*PROBLEM*
If a line in the data below holds the word "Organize", copy it.

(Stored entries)
★ ★ ★ ★ ★ ★ ★
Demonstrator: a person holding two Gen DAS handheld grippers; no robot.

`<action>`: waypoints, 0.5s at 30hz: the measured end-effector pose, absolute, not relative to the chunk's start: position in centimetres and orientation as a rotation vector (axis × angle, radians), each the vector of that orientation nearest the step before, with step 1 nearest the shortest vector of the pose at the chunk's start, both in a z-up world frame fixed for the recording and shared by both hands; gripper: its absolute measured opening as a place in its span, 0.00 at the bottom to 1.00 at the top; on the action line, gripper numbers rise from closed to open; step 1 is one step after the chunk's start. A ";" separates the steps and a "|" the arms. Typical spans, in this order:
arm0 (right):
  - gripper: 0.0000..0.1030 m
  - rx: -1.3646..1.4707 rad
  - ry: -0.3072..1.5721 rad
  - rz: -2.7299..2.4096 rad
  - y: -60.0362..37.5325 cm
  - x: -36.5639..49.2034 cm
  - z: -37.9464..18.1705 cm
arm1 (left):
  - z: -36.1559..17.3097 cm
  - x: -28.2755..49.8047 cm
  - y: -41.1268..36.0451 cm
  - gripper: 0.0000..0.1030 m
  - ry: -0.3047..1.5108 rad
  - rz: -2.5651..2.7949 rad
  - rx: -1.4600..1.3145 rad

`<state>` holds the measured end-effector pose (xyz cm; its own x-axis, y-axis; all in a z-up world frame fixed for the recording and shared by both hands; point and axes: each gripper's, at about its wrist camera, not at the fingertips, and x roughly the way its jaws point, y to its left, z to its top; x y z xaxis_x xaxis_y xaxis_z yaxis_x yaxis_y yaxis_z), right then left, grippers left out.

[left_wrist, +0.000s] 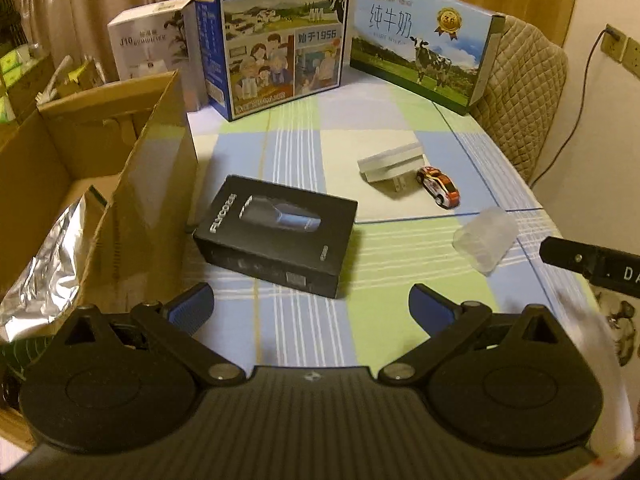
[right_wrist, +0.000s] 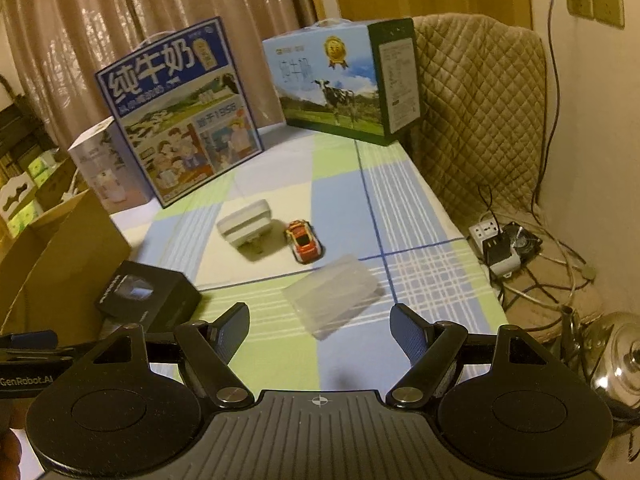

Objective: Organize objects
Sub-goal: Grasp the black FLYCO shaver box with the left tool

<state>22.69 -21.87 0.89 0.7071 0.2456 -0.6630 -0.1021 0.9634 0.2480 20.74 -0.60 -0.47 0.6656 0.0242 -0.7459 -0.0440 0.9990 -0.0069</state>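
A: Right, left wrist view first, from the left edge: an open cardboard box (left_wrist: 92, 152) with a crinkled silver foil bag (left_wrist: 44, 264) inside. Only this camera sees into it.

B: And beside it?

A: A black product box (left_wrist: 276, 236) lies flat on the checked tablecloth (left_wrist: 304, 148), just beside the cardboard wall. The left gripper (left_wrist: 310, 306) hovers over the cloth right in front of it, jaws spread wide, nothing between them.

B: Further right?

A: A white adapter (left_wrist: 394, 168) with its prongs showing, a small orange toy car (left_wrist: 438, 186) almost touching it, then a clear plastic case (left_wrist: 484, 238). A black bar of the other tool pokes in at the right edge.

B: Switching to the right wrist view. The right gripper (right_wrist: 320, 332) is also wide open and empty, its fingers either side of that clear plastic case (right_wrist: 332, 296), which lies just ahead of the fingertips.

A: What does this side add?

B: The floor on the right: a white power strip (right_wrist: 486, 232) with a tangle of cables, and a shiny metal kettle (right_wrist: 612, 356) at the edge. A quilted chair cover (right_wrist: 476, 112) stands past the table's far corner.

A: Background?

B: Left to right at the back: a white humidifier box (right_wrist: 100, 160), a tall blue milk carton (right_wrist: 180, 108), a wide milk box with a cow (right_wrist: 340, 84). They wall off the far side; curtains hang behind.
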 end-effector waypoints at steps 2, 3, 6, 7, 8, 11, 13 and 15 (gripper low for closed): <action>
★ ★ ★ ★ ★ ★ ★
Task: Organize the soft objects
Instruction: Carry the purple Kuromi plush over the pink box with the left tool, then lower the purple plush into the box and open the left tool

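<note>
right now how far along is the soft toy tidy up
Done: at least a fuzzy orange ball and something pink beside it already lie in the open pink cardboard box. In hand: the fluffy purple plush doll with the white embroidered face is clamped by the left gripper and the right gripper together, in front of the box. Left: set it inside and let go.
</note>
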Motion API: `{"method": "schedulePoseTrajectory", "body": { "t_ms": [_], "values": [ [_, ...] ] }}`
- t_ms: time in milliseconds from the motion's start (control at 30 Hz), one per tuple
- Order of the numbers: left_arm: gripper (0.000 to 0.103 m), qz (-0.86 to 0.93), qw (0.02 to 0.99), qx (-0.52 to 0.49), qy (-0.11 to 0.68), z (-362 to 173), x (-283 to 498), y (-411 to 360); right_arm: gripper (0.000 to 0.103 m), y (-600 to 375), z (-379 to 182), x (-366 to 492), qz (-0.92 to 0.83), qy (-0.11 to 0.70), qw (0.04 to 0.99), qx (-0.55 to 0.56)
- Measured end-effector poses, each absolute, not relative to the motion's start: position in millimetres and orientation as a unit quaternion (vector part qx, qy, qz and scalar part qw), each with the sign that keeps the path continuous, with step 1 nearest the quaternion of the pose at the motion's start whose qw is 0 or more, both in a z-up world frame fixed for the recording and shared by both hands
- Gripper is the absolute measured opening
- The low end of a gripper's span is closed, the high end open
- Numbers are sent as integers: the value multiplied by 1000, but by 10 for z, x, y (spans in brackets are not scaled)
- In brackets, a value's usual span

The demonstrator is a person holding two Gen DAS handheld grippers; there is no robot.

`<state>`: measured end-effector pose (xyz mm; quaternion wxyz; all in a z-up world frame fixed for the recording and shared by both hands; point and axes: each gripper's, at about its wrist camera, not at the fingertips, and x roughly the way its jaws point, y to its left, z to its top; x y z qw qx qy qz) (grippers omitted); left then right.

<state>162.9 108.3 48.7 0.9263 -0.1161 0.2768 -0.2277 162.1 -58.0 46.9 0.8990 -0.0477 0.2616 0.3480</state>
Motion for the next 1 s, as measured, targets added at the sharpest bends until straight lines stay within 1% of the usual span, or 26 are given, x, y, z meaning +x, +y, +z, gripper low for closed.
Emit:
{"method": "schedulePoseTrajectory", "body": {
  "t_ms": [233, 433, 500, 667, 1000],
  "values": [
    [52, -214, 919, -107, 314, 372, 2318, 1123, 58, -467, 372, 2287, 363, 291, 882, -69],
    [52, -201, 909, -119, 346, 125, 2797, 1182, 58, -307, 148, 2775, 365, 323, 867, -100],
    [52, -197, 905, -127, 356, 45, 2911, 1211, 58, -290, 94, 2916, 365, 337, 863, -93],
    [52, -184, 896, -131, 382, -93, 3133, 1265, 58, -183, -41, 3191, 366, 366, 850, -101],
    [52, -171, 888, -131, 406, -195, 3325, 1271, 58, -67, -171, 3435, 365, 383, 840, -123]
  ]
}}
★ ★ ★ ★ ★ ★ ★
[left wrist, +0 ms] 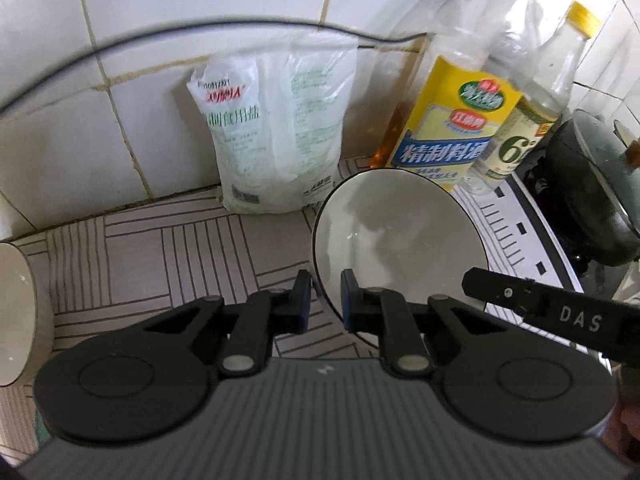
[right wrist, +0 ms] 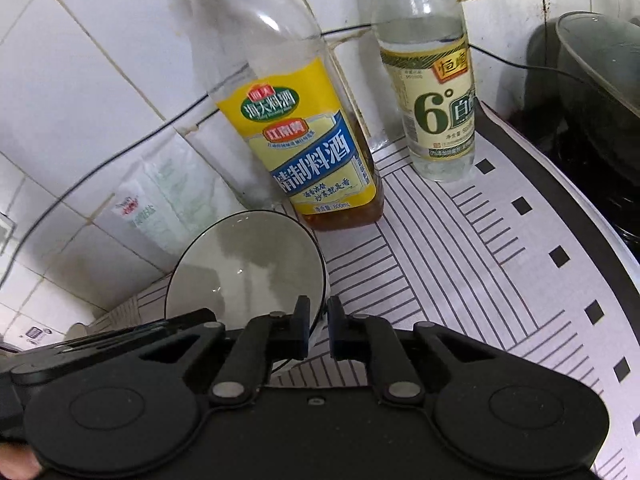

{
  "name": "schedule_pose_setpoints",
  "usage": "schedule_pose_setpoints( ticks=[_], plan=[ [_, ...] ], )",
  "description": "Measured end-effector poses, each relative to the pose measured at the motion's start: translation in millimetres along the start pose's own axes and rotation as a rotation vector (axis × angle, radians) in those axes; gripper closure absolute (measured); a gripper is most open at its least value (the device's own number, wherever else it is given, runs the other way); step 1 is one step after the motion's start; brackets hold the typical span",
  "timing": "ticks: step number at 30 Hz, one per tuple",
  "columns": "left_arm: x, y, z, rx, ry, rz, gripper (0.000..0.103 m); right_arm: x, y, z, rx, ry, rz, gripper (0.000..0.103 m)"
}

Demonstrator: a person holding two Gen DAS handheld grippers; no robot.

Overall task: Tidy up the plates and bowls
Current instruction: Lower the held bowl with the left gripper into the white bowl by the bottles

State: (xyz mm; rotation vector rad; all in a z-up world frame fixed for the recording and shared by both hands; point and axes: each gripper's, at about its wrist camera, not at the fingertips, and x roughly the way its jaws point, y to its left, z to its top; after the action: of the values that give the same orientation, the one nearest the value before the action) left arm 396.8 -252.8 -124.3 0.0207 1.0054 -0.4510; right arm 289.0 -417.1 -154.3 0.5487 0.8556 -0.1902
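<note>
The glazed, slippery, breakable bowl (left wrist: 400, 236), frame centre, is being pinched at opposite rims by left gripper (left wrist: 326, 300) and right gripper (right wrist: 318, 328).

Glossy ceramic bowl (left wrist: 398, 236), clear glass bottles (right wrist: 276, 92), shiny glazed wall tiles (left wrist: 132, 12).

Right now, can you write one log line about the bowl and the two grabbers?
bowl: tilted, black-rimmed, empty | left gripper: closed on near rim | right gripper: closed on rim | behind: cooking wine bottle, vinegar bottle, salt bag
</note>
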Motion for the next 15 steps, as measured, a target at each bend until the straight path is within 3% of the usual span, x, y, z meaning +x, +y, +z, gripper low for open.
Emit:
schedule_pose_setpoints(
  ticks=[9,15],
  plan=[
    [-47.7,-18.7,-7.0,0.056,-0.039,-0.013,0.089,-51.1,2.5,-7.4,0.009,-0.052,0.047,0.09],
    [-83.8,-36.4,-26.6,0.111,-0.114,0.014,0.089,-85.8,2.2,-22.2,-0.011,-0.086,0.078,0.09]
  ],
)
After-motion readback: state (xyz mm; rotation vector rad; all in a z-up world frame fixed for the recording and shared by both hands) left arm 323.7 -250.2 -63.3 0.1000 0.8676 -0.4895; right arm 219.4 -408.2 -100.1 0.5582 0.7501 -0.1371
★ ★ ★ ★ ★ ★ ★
*TASK RESULT*
Objective: Organize objects
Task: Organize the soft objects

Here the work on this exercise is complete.